- Born: Harpursville, New York, U.S.
- Occupation: Actor
- Years active: 2012–present

= Matthew Dennis Lewis =

American actor

 Matthew Dennis Lewis is an American actor notable for appearing in the Netflix Western series Godless (2017) and chess prodigy series The Queen’s Gambit (2020).
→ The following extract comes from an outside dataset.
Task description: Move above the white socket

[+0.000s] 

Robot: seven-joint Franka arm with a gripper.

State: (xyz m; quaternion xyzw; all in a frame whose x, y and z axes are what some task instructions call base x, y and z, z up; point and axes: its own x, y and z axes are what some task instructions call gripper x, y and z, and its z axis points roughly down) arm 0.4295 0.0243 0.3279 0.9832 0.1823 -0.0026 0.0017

He appears with his twin brother Russell Dennis Lewis in several shows.

==Early life==
Matthew Dennis Lewis was born and raised in the town of Binghamton in the Southern Tier of New York and has three brothers, one of whom is fellow actor twin Russell. He worked at a tanning salon, as a fitness and swimwear model, before deciding to pursue acting. His brother Russ was already a student at an acting conservatory in New York City. Lewis moved to New York City and trained and competed in the martial art of Muay Thai. He has said having a martial arts background helped him secure parts. Lewis lived in New York City for six years before moving to Los Angeles where he currently (April 2020) resides and works. He has stated that he would have considered studying marine biology or kinesiology if he had not become an actor.

==Career==
Lewis and his brother have played twins Seth and Steve Rhodes in the CBS series Blue Bloods (2019), and again as Charlie and Big Joe in the supernatural thriller Burning Shadow (2018), In 2017, Lewis and Russell had recurring roles as twin brothers Donnie and Daryl Devlin, in the Netflix Western series Godless (2017).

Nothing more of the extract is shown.